For the question of why I am writing it, well, first, I enjoy other people’s crackpot ideas, so I write it for the same reason anybody writes anything at all. But also, I really do, legitimately, think all of this is correct. I’m a self-aware crackpot, but I am really a crackpot. (And if I happen to be correct, I’m still a crackpot.)

The next question, I expect, is “Okay, so what’s your crackpot physics idea?” And this question is a lot harder to answer, because, to a significant extent, I’m going to be spending a lot of time describing an idea that isn’t actually the crackpot idea I have. I don’t know how to explain the crackpot idea that I have. “The universe is a fractal” is an accurate description of the idea, but not actually -the- idea.

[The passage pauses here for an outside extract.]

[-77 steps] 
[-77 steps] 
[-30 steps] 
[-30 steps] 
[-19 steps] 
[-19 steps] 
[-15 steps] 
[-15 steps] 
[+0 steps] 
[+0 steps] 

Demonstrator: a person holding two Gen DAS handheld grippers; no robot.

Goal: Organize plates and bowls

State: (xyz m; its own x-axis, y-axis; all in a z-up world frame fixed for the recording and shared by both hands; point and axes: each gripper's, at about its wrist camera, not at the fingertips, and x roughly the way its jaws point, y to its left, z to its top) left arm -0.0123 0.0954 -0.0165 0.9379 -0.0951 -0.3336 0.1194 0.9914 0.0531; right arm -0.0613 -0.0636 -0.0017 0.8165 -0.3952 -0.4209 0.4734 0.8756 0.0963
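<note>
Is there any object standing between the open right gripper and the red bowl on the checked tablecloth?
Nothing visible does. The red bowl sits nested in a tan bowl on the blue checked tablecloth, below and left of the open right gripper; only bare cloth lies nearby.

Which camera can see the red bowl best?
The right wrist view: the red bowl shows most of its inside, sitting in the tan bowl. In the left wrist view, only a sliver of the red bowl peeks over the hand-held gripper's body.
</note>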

It’s a boring idea, when you get right down to it, which makes it very frustrating how difficult the idea is to express. A lot of the difficulty comes down to the fact that the most natural representation for the ideas use different abstractions than the common ones in physics, so I have to justify those abstractions before I can even start on the ideas themselves.

So let’s get started.

Acceleration as Rotation

Start with two lengths of distance from a planet’s surface, such that in a flat space-time, A and B are of equal length, where A is closer to the planet’s surface than B. Suppose instead we are viewing these two lengths from a great distance away, such that the effect of the planet’s gravity on us is negligible; from our observations, the two lengths are equal, by which I mean that light moves across A in the same time, from our perspective, that it takes for that light to move across B.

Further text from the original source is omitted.